AIM OF THE EXERCISE
Print all of the data exactly, but drop the pictures.

[[ DATA open ]]

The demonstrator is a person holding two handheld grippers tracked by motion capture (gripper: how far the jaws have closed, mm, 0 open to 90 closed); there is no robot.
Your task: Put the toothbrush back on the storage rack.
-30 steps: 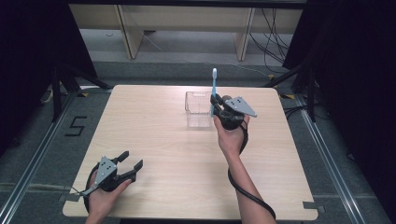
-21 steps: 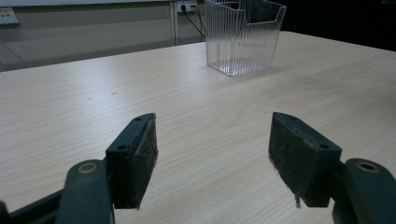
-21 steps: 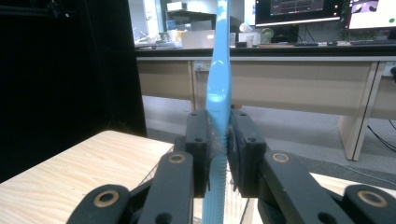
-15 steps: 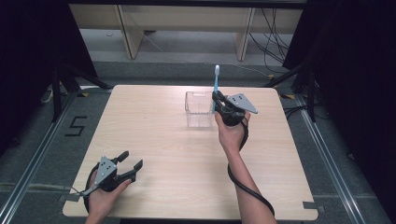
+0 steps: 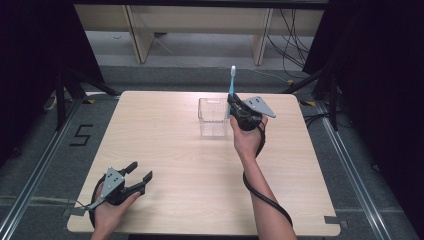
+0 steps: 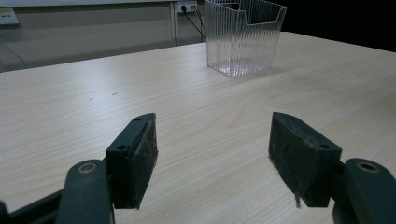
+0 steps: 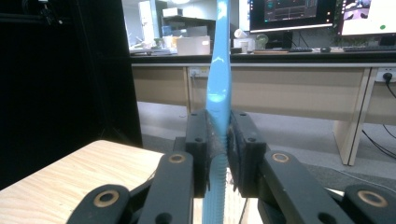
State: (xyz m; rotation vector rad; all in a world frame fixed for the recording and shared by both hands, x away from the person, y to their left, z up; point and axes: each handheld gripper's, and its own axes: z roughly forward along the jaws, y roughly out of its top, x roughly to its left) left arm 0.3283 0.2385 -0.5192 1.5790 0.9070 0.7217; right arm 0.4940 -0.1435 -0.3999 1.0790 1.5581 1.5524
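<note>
The right gripper (image 5: 239,106) holds a blue toothbrush (image 5: 232,82) upright, jaws clamped on its handle, just beside the clear plastic cup (image 5: 212,116) on the counter (image 5: 170,150). The left gripper (image 5: 134,178) rests well apart from that cup — jaws wide apart, nothing between them.

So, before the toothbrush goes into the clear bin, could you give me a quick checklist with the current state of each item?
1. Right tongs shut on the toothbrush: ok, both jaws press on its handle.
2. Toothbrush upright: ok, head points up in the high view.
3. Bin upright on the table: ok.
4. Bin empty: ok, nothing shows through its clear walls in the left gripper view.
5. Toothbrush directly above the bin opening: cannot tell; in the high view it sits at the bin's right edge.
6. Left tongs out of the way: ok, open near the table's front left corner.
</note>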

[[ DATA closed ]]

OUTPUT FOR THIS EXERCISE
The demonstrator is a person holding two handheld grippers tracked by motion capture (gripper: how far the jaws have closed, mm, 0 open to 90 closed); there is no robot.
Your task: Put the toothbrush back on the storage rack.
-30 steps: 
-21 steps: 
-21 steps: 
-15 steps: 
+0 steps: 
+0 steps: 
+0 steps: 
State: (xyz m; rotation vector rad; all in a world frame fixed for the recording and shared by both hands, x away from the person, y to their left, z up; point and axes: each handheld gripper's, and its own axes: z roughly forward along the jaws, y roughly out of its top, x roughly to its left) left arm 0.3283 0.2385 -0.5192 1.5790 0.9070 0.7217; right arm 0.4940 -0.1435 -0.3999 1.0790 1.5581 1.5524
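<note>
The right gripper (image 5: 239,106) holds a blue toothbrush (image 5: 232,82) upright, jaws clamped on its handle, just beside the clear plastic cup (image 5: 212,116) on the counter (image 5: 170,150). The left gripper (image 5: 134,178) rests well apart from that cup — jaws wide apart, nothing between them.

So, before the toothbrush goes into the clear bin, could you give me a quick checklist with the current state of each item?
1. Right tongs shut on the toothbrush: ok, both jaws press on its handle.
2. Toothbrush upright: ok, head points up in the high view.
3. Bin upright on the table: ok.
4. Bin empty: ok, nothing shows through its clear walls in the left gripper view.
5. Toothbrush directly above the bin opening: cannot tell; in the high view it sits at the bin's right edge.
6. Left tongs out of the way: ok, open near the table's front left corner.
</note>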

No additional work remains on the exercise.